Chapter Nineteen, Part 1: Metabolic Acidosis, The Show

This is it, the chapter we have all been waiting for, metabolic acidosis. And I just realized that I did not post the exciting conclusion to chapter 18. I’ll get to it next. My bad.

References

Chapter 19, Part 1 

Metabolic acidosis  June 14, 2023

  1. American Society of Nephrology | Medical Students - Kidney TREKS this is the program that Josh mentioned at Mount Desert Island! 

  2. Effects of pH on Potassium: New Explanations for Old Observations - PMC here’s the review melanie from Peter Aronson that clarifies the fact that there are no H+-K+ antiporters outside the kidney but rather coupled transport-

  3. We discussed whether we like “Winter’s formula” Quantitative Displacement of Acid-Base Equilibrium in Metabolic Acidosis | Annals of Internal Medicine 

  4. Dr. R. W. Winters was charged with larceny https://www.nytimes.com/1982/05/16/nyregion/ex-columbia-u-doctor-charged-with-larceny.html

  5. JCI - The Maladaptive Renal Response to Secondary Hypocapnia during Chronic HCl Acidosis in the Dog this was a classic experiment exploring the respiratory response to an infusion of HCl but the animals were maintained in a high pCO2 milieu (not generalizable to humans!)

  6. Here’s the thoughtful Pulmcrit post (by Josh Farkas)  that Josh mentioned regarding correction of anion gap for hypoalbuminemia: Mythbusting: Correcting the anion gap for albumin is not helpful

  7. JC mentioned that the anion gap does change in cirrhosis when the albumin is very low but using the correction factor may not change the clinical findings Acid-base disturbance in patients with cirrhosis: relation to hemodynamic dysfunction

  8. Diagnostic Importance of an Increased Serum Anion Gap | NEJM Melanie mentioned the work of Patricia Gabow on the anion gap. In this review, she refers to work that she had done to try to identify all the organic anions in the anion gap but it falls short. 

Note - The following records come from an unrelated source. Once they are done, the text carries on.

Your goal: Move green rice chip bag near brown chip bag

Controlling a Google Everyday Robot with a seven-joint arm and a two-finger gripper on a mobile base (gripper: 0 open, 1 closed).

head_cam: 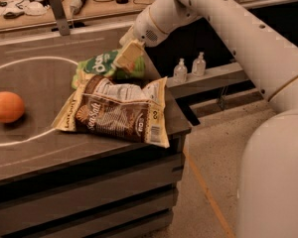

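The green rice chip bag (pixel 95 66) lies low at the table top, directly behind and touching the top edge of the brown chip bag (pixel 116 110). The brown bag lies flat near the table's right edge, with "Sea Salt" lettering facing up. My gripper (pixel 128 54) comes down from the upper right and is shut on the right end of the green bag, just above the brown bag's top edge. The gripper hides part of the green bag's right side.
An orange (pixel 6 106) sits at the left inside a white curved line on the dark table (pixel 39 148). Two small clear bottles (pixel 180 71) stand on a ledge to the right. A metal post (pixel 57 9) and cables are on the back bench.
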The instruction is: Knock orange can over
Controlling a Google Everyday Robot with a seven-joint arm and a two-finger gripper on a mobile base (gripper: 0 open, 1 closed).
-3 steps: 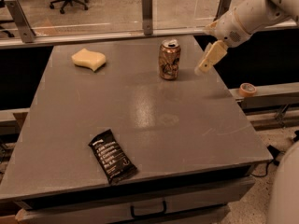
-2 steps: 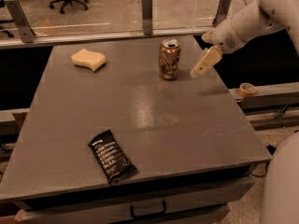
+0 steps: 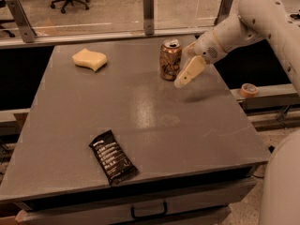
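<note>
Can position: the orange can stands upright on the far part of the grey table, right of centre, with its long axis vertical.
Gripper position: the gripper hangs low just beside the can on its camera-right side, tip near the can's base. I cannot tell whether they touch.
Fingers: I see one cream wedge with no gap, so I read them as together, holding nothing.
Key relation: the can lies to camera left of the fingertips and slightly farther back.
Next move, my judgement: sweep toward camera left, striking high enough that the can tips rather than slides.
Bystanders: the yellow sponge and black packet are both well apart from the can.
</note>
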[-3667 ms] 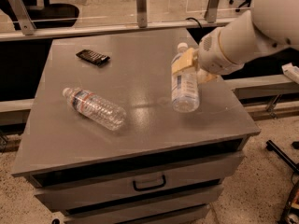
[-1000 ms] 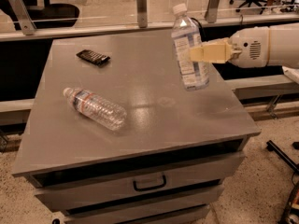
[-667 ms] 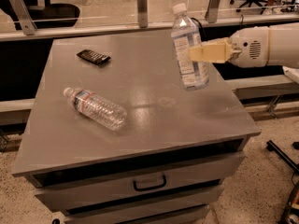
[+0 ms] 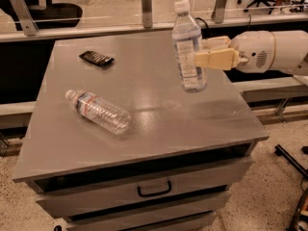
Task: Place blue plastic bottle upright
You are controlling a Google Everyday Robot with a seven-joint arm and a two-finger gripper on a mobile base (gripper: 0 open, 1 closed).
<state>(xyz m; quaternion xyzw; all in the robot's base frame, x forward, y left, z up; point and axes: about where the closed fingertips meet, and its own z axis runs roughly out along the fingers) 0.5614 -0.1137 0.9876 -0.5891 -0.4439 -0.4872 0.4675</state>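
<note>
I have the gripper (image 4: 199, 52) out over the right rear part of the surface (image 4: 144, 83), reaching in from the right on the white arm (image 4: 274, 52). Its 2 tan fingers (image 4: 216, 59) are clenched on the blue bottle (image 4: 187, 42) at mid-height. The blue bottle is close to upright, cap up and leaning slightly left, and its base looks clear of the surface, though I cannot be sure of the gap.

The right edge of the surface runs just beside and below the arm. Behind the blue bottle is the rear edge, then a rail (image 4: 147, 6) with glass panels. The patch under the blue bottle is bare, and so is the stretch from there to the front right corner.

To the left, well apart, a ribbed bottle (image 4: 98, 111) lies on its side, cap toward the left rear. A dark flat thing (image 4: 96, 58) sits near the left rear corner, too small for me to identify. Neither is near the fingers. Below the front edge I see 1 drawer (image 4: 154, 189) with a dark handle.
</note>
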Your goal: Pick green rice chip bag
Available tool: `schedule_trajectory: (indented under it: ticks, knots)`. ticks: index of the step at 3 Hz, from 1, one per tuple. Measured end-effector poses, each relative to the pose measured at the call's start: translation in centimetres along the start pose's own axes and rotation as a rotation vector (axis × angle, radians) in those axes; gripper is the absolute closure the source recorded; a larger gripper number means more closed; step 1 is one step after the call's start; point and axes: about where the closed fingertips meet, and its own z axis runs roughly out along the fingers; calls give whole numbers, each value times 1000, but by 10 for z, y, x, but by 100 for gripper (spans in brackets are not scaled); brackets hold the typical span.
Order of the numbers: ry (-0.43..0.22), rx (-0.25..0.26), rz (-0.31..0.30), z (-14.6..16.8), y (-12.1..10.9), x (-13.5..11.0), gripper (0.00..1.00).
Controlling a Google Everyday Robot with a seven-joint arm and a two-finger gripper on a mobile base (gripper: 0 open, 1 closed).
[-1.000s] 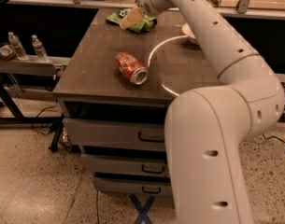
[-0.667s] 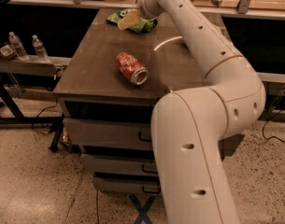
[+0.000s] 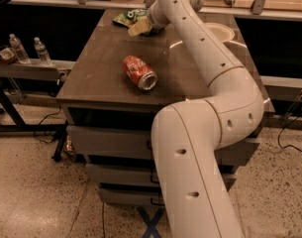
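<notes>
At the far edge of the desk [image 3: 91,78], the green rice chip bag [image 3: 124,18] lies flat, long axis left-right. The gripper [image 3: 139,28] rests on its right part; I cannot tell its grip. The red can [image 3: 139,72] is unmoved, but the arm has swung.

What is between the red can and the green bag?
Just bare tabletop, in the camera view. The gripper is at the green rice chip bag, far past the red can.
</notes>
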Motion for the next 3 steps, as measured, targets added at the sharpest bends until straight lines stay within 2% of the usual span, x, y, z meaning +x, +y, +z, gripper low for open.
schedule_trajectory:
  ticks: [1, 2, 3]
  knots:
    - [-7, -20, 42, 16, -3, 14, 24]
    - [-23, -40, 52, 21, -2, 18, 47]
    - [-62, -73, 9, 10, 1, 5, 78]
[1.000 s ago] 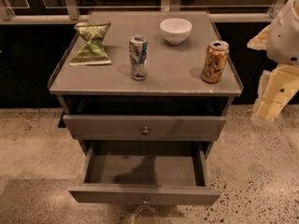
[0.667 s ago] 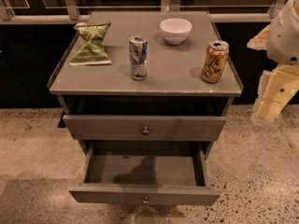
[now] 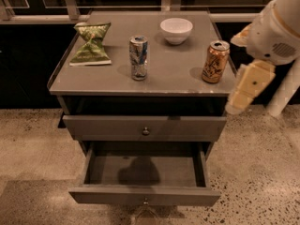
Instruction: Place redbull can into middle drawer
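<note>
The redbull can (image 3: 138,57) stands upright near the middle of the grey cabinet top (image 3: 112,78), slim, silver and blue. The middle drawer (image 3: 144,195), the lower knobbed front, is pulled open and its inside shows nothing in it. The drawer front above it (image 3: 146,128) is nearly shut. My gripper (image 3: 236,105) hangs at the end of the cream arm at the right, beside the cabinet's right edge and well to the right of the redbull can, holding nothing that shows.
A gold-orange can (image 3: 214,62) stands at the top's right side, close to my arm. A white bowl (image 3: 176,30) sits at the back. A green crumpled chip bag (image 3: 91,45) lies at the back left. Speckled floor surrounds the cabinet.
</note>
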You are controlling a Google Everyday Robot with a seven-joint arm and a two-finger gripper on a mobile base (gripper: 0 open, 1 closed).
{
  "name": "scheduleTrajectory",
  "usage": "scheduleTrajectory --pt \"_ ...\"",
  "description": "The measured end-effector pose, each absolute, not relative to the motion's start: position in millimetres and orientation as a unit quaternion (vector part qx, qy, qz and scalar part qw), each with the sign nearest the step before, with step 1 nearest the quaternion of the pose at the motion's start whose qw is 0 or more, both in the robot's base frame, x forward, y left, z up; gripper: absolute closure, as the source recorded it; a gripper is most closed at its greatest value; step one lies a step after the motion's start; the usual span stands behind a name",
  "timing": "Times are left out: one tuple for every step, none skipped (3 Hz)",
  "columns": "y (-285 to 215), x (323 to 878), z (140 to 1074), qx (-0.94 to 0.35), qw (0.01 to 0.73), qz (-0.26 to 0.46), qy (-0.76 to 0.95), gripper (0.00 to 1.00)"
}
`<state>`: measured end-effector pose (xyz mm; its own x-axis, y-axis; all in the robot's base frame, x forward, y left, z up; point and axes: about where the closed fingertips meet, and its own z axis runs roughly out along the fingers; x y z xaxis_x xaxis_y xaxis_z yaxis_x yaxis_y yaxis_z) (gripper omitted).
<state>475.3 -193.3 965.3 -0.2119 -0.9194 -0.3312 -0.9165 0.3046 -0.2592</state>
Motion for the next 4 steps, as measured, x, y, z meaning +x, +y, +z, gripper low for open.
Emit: scheduleTrajectory --pt "-161.3 523.2 954.6 -0.572 0.282 0.036 0.770 0.00" --pt "-132.4 565.4 952.8 -0.564 0.327 0.050 0.757 0.00" --pt "-79.9 635.6 945.5 -0.574 0.348 0.059 0.739 0.00" --pt "-76.4 637.5 945.3 -0.576 0.349 0.061 0.737 0.00"
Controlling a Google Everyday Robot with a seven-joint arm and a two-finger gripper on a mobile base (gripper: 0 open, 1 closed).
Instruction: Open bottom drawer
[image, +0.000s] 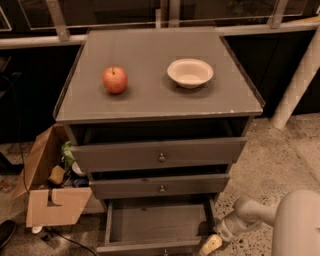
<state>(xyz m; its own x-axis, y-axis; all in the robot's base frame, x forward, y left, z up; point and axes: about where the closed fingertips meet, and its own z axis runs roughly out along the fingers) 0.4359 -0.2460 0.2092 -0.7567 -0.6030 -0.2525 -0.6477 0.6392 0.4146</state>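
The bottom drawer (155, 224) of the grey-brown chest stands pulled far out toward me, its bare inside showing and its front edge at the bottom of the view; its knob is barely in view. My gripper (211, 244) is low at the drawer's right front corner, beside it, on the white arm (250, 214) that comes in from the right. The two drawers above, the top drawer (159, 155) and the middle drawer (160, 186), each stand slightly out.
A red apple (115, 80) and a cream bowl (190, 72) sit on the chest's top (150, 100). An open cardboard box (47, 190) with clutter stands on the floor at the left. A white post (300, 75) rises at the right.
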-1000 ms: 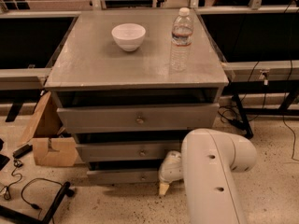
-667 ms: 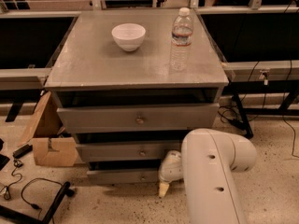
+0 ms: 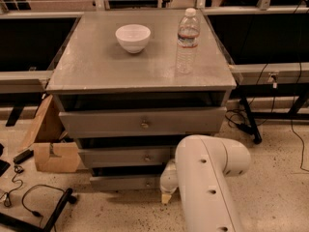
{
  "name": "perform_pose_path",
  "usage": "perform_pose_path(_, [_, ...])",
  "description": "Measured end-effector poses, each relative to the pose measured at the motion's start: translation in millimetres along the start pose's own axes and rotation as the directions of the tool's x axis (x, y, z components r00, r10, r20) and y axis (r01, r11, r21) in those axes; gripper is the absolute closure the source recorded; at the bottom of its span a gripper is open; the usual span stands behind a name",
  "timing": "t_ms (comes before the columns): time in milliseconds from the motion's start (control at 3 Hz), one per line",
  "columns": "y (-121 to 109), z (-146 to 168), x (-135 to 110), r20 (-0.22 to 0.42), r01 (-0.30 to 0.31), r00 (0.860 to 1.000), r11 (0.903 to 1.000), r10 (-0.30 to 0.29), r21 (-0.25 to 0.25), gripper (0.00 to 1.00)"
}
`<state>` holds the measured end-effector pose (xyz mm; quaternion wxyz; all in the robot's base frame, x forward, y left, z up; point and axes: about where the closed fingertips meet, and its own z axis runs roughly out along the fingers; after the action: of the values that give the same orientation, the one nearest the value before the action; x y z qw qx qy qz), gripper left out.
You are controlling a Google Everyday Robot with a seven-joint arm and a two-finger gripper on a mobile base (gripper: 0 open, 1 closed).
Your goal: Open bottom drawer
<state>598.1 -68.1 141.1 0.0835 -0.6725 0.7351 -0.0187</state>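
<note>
I'm looking down at the bench, a grey unit with three drawers stacked in its front. A white bowl and a clear water bottle stand on top, well apart from each other and back from the front edge, so pulling a drawer should not disturb them.

The bottom drawer is the lowest and narrowest front, just above the floor. It looks close to shut, with only a dark gap above it, so I judge the pull has not really begun.

The white arm comes in low from the right foreground, bent down to reach that height. The pincer sits right at the drawer's front, near its right end, about where the centre knob should be. I can't see that knob. It may be hidden behind the pincer, which would suit a grasp-and-pull. Whether the pincer is clenched on it, merely touching the panel, or released, I cannot tell from here.

A cardboard box leans beside the bench on the left, clear of the drawer's path.
</note>
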Motion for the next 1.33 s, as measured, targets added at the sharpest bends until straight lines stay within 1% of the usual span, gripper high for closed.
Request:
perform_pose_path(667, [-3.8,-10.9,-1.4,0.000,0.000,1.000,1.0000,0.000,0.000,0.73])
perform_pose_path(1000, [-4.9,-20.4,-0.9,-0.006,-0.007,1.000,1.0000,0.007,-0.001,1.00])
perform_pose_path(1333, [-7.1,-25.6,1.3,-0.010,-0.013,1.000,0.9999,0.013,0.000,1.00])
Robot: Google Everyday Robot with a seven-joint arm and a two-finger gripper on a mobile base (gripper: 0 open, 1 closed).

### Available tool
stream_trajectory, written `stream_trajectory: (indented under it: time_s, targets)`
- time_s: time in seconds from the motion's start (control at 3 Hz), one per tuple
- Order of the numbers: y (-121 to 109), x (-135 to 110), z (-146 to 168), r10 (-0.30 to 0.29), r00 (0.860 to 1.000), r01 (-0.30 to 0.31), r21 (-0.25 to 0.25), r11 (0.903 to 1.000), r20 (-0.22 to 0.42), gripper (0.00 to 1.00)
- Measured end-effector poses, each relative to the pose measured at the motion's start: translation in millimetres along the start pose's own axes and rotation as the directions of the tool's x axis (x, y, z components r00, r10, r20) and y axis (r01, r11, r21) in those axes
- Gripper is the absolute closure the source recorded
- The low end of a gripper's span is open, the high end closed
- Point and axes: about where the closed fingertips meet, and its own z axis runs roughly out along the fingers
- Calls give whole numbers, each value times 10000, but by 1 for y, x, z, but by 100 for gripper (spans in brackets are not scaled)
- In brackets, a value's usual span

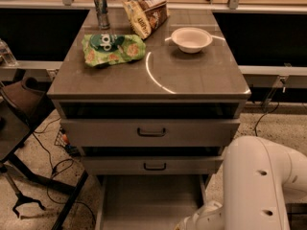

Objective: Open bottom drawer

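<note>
Gripper: out of view below white arm [259, 186], at cabinet [148, 83] front right; grip state cannot be told.
Bottom drawer [151, 200]: lowest in cabinet, grey tray drawn well forward.
Task judged nearly complete; only withdrawal likely left.

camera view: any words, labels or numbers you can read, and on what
Green snack bag: white logo lettering, too blurred to read.
Brown snack bag: dark print, too blurred to read.
Silver can, white bowl, bottom drawer: no text seen.
Gripper: out of view, beyond the robot arm at lower right.
</note>
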Motion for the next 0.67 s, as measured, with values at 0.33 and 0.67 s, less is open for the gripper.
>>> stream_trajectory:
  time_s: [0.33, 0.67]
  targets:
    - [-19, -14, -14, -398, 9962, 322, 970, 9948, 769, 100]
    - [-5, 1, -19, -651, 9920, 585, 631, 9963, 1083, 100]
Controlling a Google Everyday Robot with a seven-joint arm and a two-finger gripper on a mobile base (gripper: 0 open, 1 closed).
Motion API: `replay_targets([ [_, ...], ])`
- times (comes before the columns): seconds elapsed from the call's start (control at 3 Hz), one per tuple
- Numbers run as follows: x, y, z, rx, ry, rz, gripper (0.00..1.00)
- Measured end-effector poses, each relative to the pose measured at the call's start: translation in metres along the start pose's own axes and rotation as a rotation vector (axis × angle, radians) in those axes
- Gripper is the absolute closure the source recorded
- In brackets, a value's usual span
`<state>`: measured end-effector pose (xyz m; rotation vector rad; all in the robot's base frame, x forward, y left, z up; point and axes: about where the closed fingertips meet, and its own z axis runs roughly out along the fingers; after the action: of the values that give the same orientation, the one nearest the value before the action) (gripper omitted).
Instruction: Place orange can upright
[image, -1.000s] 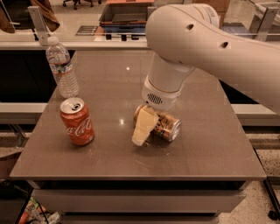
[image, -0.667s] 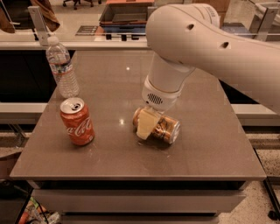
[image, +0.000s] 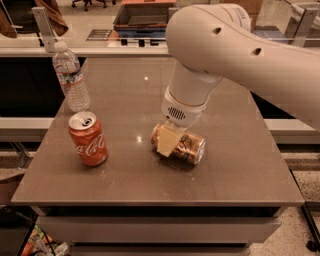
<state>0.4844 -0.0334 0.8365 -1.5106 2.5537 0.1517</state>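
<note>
The orange can (image: 187, 147) lies on its side near the middle of the table (image: 230, 175), golden with pale swirls, its silver ends facing left and right. My gripper (image: 172, 142) comes down from the big white arm (image: 225, 55) and straddles the left part of the can. One cream finger (image: 166, 140) lies against the can's near side; the other is hidden behind it. The gripper looks shut on the can, which still rests on the table.
A red Coca-Cola can (image: 89, 138) stands upright at the left front. A clear water bottle (image: 71, 77) stands at the back left. A counter with a dark tray (image: 142, 17) runs behind the table.
The visible finger has moved right from beside the can's left end to lie against the can. The can and the other objects have not moved.
</note>
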Motion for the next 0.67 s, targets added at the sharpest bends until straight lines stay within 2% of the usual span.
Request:
replay_targets([
  [0.33, 0.0001, 0.0005, -0.0004, 0.001, -0.001, -0.001, 1.0],
  [0.67, 0.0001, -0.0016, -0.0074, -0.001, -0.076, -0.026, 1.0],
])
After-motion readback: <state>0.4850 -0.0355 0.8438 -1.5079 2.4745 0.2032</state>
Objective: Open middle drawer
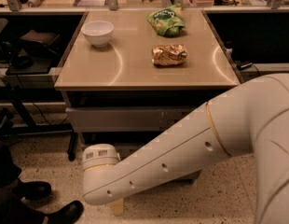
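The drawer cabinet stands under the tan table top (135, 73). Its tall top drawer front (130, 119) shows in full and is shut. Below it only a thin strip of the middle drawer's plain grey front (133, 148) shows, and I cannot tell whether it is pulled out. My white arm (182, 148) reaches from the right across the lower drawers, ending in a round joint (100, 158) at the lower left. My gripper is hidden behind the arm, low in front of the cabinet. The lowest drawer is hidden.
On the table top are a white bowl (98, 32), a green chip bag (166, 21) and a brown snack bag (169, 54). Dark shelving flanks the cabinet on both sides. A person's black shoes (51, 202) are on the speckled floor at the lower left.
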You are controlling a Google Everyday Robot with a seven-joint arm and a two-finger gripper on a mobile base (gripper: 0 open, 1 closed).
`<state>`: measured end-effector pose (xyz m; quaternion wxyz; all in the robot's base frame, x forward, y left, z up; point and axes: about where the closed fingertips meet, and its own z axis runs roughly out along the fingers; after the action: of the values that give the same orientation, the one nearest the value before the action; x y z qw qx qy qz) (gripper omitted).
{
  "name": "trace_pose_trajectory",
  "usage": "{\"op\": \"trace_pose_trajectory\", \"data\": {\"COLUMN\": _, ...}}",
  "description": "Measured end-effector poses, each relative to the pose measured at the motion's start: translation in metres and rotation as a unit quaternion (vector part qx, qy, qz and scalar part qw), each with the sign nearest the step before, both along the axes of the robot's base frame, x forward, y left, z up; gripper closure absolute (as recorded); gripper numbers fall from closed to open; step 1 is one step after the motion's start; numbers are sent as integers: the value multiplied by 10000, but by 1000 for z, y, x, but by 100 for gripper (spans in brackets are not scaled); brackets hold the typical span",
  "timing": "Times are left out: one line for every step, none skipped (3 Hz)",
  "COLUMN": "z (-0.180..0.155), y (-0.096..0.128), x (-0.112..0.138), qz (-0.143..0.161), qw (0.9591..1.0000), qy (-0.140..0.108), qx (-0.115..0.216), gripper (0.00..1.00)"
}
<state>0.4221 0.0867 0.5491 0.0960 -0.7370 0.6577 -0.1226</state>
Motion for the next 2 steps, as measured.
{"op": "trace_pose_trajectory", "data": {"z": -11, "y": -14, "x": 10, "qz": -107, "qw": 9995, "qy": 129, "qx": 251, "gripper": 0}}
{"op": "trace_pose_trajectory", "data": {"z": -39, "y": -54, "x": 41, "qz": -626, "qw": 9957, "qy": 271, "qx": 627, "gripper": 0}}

  9. Also, check out this critical look at the delta/delta: The Δ Anion Gap/Δ Bicarbonate Ratio in Lactic Acidosis: Time for a New Baseline?

  10. Roger mentioned near drowning in the Dead Sea and the unusual electrolytes in that instance. Near-Drowning in the Dead Sea: A Retrospective Observational Analysis of 69 Patients

  11. We discussed this classic NEJM article by Daniel Batlle The Use of the Urinary Anion Gap in the Diagnosis of Hyperchloremic Metabolic Acidosis

  12. Amy mentioned this review from  Uribarri  and Oh in JASN on the urine anion gap: The Urine Anion Gap: Common Misconceptions

  13. Joel has a great blog post on the urine osmolar gap. urine osmolar gap – Precious Bodily Fluids 

  14. Anna’s VoG on the bicarb deficit:  Kurtz, I Acid-Base Case Studies, 2nd Edition. Trafford Publishing 2004.  And the Fernandez paper that derived a better equation

  15. Reference for Josh’s VoG: Key enzyme in charge of ketone reabsorption of renal tubular SMCT1 may be a new target in diabetic kidney disease

  16. Severe anion gap acidosis associated with intravenous sodium thiosulfate administration

  17. Unexpectedly severe metabolic acidosis associated with sodium thiosulfate therapy in a patient with calcific uremic arteriolopathy

  18. Sodium Thiosulfate Induced Severe Anion Gap Metabolic Acidosis

  19. Sodium Thiosulfate and the Anion Gap in Patients Treated by Hemodialysis

Outline: Chapter 19 Metabolic Acidosis

  • Overview

    • Low arterial pH

    • Reduced HCO3

    • Compensatory hyperventilation (↓ pCO2)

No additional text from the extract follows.